How HCF-1 and SIR-2.1 Regulate Lifespan in C. elegans
Author Information
Author(s): Rizki Gizem, Iwata Terri Naoko, Li Ji, Riedel Christian G., Picard Colette Lafontaine, Jan Max, Murphy Coleen T., Lee Siu Sylvia
Primary Institution: Cornell University
Hypothesis
HCF-1 and SIR-2.1 interact to regulate DAF-16/FOXO activity, influencing lifespan and stress responses.
Conclusion
HCF-1 and SIR-2.1 work together to modulate DAF-16 activity, which is crucial for longevity and stress resistance in both C. elegans and mammals.
Supporting Evidence
- HCF-1 acts downstream of SIR-2.1 to influence lifespan and oxidative stress response in C. elegans.

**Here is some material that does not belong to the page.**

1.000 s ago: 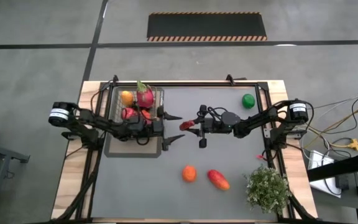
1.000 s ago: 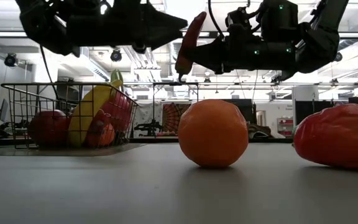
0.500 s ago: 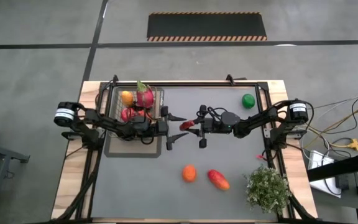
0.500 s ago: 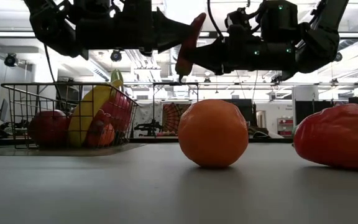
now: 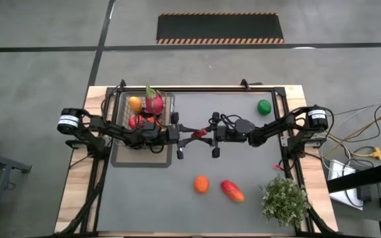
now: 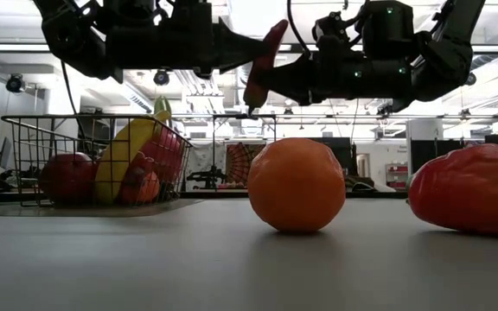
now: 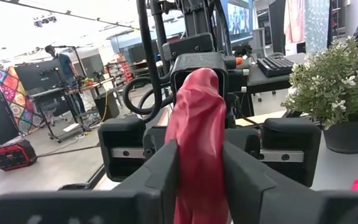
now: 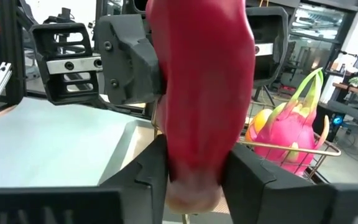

- Genetic analyses showed that hcf-1 mutation leads to a significant lifespan extension.
- Protein–protein association studies demonstrated that SIR-2.1 and HCF-1 form complexes in both worms and mammalian cells.
Takeaway
Scientists found that two proteins, HCF-1 and SIR-2.1, help control how a gene that affects aging works, which could help us understand how to live longer and healthier.
Methodology
The study used genetic analyses, gene expression profiling, and protein association studies in C. elegans and mammalian cells.
Digital Object Identifier (DOI)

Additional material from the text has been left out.